Alors là, impossible de me retenir. Je pars d’un grand éclat de rire. J’espère ne pas l’avoir vexé ! J’ai ri parce que je l’ai trouvé tellement effronté de venir face à moi défendre son territoire. J’ai ri parce qu’il n’avait pas besoin de parler pour se faire comprendre sans détours. J’ai ri parce qu’il avait une telle énergie qu’elle en était contagieuse. D’ailleurs, poussées par cette énergie et par mon rire, les pintades ont entamé aussitôt le deuxième couplet qu’elles avaient laissé en plan un instant plus tôt. J’ai préféré déclarer forfait et j’ai lancé à l’intention de mon écureuil :
D’accord ! Je m’en vais ! Je ne voulais pas t’embêter.
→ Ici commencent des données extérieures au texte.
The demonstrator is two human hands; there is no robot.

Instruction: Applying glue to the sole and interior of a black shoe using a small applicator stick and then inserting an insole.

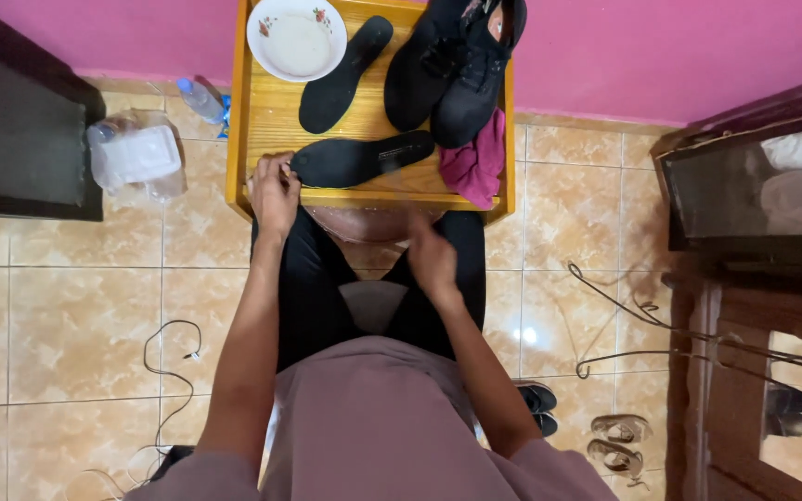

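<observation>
My left hand (274, 193) pinches the heel end of a black insole (361, 158) lying on the near part of a small wooden table (245, 111). My right hand (431, 257) hangs blurred below the table's front edge, above my knees; whether it holds anything I cannot make out. A second black insole (343, 74) lies further back. A pair of black shoes (452, 65) stands at the table's far right, with a magenta cloth (475, 165) beside them. A white bowl (296, 37) sits at the far left.
A plastic bottle (200, 98) and clear plastic wrapping (136, 153) lie on the tiled floor left of the table. Dark furniture stands at both sides. Cables (628, 311) trail across the floor at right; sandals (616, 443) lie near my seat.
</observation>
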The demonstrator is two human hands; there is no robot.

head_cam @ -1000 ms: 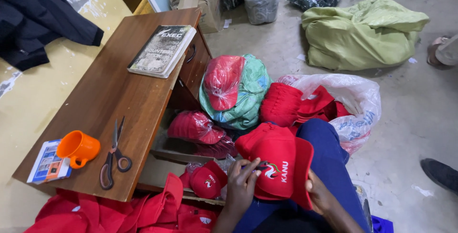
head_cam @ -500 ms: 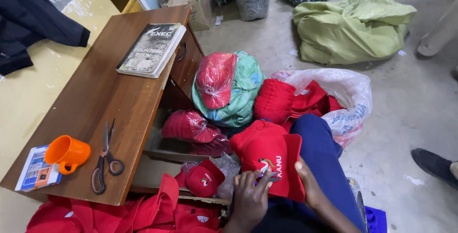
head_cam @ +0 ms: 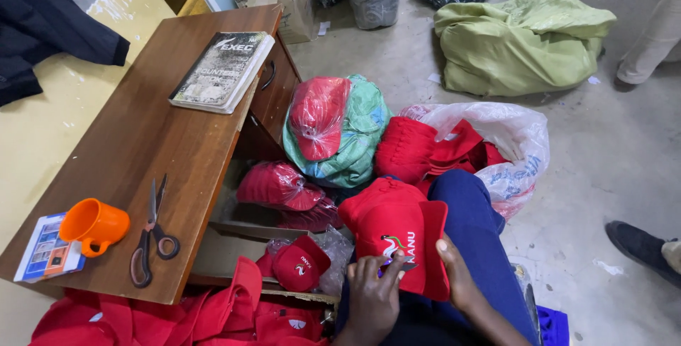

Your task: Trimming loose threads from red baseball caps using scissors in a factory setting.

Mes hommages monsieur l’écureuil !
J’ai repris mon chemin en me disant que cet écureuil ne manquait pas de panache ! J’ai décidé de lui trouver un nom, il le méritait bien. Je l’ai baptisé Jules. Même si ce prénom est revenu à la mode il y a quelques années, il n’empêche que Jules évoque pour moi un personnage moustachu, peut-être un peu bedonnant, pas forcément drôle, voire carrément sévère et adepte assidu du froncement de sourcils. Un peu comme les oncles des familles du début du siècle dernier, engoncés dans leur costume trois pièces et leurs principes … Je trouve que mon écureuil ne peut que s’appeler Jules à cause du froncement de sourcils et du sens aigu de la propriété dont il fait preuve. J’ ai donc laissé Jules à son territoire défendu de si haute lutte et j’ai poursuivi ma promenade en me demandant si j’allais rencontrer la perdrix que j’avais déjà croisé plusieurs fois dans le virage du Chemin de Thierry. Il faut croire que celle-ci avait eu affaire à Jules juste avant moi et que celui-ci lui avait sans doute expliqué la vie car ma perdrix n’était pas au rendez-vous ce matin. Au retour de ma promenade, j’ai de nouveau emprunté le Chemin de Thierry (Mais quelle cloche celle-là ! Elle comprend pas ou quoi?). J’ai ralenti le pas et je me suis démanchée le cou pour chercher Jules dans les branches des arbres du chemin. Mais non, il avait dû aller faire respecter sa loi sur la frontière ouest, de l’autre côté du pré aux vaches. J’étais déçue de ne pas me faire gronder une nouvelle fois. Pour me consoler, les pintades ont attaqué avec enthousiasme le troisième couplet de leur récital dès qu’elles m’ont vue surgir sur le chemin. Le cœur des chiens s’est joint à elles et ce fût un beau remue-ménage. J’ai quitté rapidement le Chemin de Jules en espérant qu’il n’entende pas ce tapage qui ne manquerait pas de le mettre en alerte ! Je ne voulais surtout pas le fâcher. Et rendons à Jules ce qui appartient à Jules : son chemin !
Isabelle.
Photo : Isabelle Ducau
Merci ma belle !
Ce blogue est vraiment très intéressant. Je n’ai pas encore lu dans le détail mais je le trouve très enrichissant et chaleureux dès qu’on arrive sur la page. Et puis parlons de la manière dont c’est écrit. Les mots, les phrases, si bien choisis !!! Bref c’est super. Continue comme ça maman (oui c’est ta fille).